# Military Infidelity (Part 2)



## Bouncingbull (Jun 10, 2017)

Hello all, it is now time for an update. After a week of separation, we finially had a conversation over dinner at a restaurant. He was denying the entire time throughout the week despite me telling him that I have evidence and he needs to think it through before we talk. What made me realize that he needed to take this more seriously was him continually bragging about what he did with this girl to his single friends and coworkers -- even while still separated. That was just a sign of disrespect and a slap to my face. Not once did he mention his family walking out on him and that he is alone. When someone did notice and ask, he said that we were just visiting my father. Sadly, that did not seem to be a red flag to anyone, despite him just arriving home, that we were just in the hospital for our son, and that it was Father's Day weekend. When I mentioned that was the reason for the separation, he immediately conceded (while still denying) saying that he will move out and that we can move back in with full financial support without the use of lawyers. I told him that this is a separation and not a divorce. I want this to work out, which is why we need to meet up to discuss things.

Finally, when we had dinner, I went around my talking points and we especially discussed what I knew. My biggest mistake is reluctantly revealing that I bugged his phone. I should have used the PI angle. He was stunned and speechless. He said, "I have to hand it to you, I have to accept this as a knockout. This will forever haunt me that I messed up this marriage." He then took his phone apart and left the battery out. He admitted defeat too quickly and I called him a wuss for caving into defeat like that. I was trying to wake him up. If he does love me like he says he does, then he should fight for me. Instead, he was admitting defeat, proposing to move out while insisting that we move back in, saying that he needs a new phone and his own phone account, and that we will be taken care of financially for the rest of our lives. When I asked him about his future family, he says that will never happen (which I highly doubt). He was then considering going active duty.

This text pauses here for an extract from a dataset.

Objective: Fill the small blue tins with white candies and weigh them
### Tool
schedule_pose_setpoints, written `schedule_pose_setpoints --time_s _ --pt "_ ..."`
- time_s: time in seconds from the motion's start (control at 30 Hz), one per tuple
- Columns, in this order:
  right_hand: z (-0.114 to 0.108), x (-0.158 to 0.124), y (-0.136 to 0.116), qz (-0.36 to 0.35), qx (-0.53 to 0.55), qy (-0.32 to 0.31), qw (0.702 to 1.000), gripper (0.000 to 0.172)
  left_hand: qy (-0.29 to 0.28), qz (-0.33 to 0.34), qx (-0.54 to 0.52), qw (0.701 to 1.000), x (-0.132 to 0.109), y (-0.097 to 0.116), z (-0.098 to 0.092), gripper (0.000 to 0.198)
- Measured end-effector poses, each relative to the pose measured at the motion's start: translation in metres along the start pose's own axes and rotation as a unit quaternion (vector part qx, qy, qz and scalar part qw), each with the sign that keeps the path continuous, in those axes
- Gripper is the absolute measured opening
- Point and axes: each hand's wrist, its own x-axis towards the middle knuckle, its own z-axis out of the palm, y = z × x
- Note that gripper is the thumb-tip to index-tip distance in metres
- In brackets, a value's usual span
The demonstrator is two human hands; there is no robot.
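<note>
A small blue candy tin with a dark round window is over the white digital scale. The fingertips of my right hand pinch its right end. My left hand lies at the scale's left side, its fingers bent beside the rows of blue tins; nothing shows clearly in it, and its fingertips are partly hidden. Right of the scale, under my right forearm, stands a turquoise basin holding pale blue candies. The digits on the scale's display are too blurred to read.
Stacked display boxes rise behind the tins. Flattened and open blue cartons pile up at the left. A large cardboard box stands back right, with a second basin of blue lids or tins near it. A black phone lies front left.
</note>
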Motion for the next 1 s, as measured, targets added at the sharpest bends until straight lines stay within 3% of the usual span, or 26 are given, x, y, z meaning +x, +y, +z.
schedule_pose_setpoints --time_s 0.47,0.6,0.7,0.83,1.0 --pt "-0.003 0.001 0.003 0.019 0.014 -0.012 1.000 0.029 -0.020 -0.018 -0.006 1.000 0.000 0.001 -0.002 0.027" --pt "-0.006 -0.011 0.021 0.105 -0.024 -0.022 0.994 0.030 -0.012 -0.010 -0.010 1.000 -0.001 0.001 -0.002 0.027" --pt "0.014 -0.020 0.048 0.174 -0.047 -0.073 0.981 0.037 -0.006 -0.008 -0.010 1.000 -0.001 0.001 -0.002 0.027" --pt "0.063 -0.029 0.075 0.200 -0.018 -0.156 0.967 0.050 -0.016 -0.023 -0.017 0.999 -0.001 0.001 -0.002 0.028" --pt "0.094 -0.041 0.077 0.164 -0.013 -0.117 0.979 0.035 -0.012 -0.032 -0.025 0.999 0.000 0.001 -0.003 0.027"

We still love each other though. I told him that if he truely does love me that he would have never done that or at least stop the relationship once it crossed a certain boundary. He admits that I caught him at his worst and that he "just likes hitting on chicks." I told him that is is beyond flirting and that she was technically his girlfriend for the time being of that trip.

Dinner finally got to the point that we did not want dessert. I was drunk and vulnerable thinking that it was over, so we walked around to sober me up. I was shocked that I got to a point (which I never had before in my life) where I wanted him one last time. That was pretty scary and intense. He told me not to worry that we will have plenty of chances in the future since he will take care of me still. We then got my things at my parents, left our son with the sitter overnight, and went home. Unfortunately, it did happen while at home. So I was stupid on a couple of occasions during this date which makes me more powerless. I never experienced that side of me before. In the morning, my husband says that he wants to try to work it out, so he is still in the house. Throughout the weekend we debated the phone situation and it is still not resolved, so he still has no phone. We agreed that he can get a new phone, but I also told him that if he separates himself from the phone bill, then he needs to separate himself from the marriage and move out. I think that he just wants to sweep this under the rug and move on. We need counseling or to talk with a pastor, or something to help repair our marriage. We do not trust each other at all and I am still wounded. He promises that this will never happen again but I highly doubt it. Is there any hope for this marriage or should I just use this time to refocus on my career? Any advice? Thank you.




Original Post:

See "Military Infidelity" post


----------



## EleGirl (Dec 3, 2011)

Hopefully you learned a few things from this 'date' the two of you had. Do not go out to dinner and drink when you have something this serious to deal with.

Now you have lost your ability to verify since you gave told him that you bugged his cell phone. He has you where he wants you. You are completely financially dependent on him. He is getting a new phone so he can go right on cheating and bad mouthing you. 

You also have no leverage because you won't take a hard stand.

Is this really the way you want things to be? 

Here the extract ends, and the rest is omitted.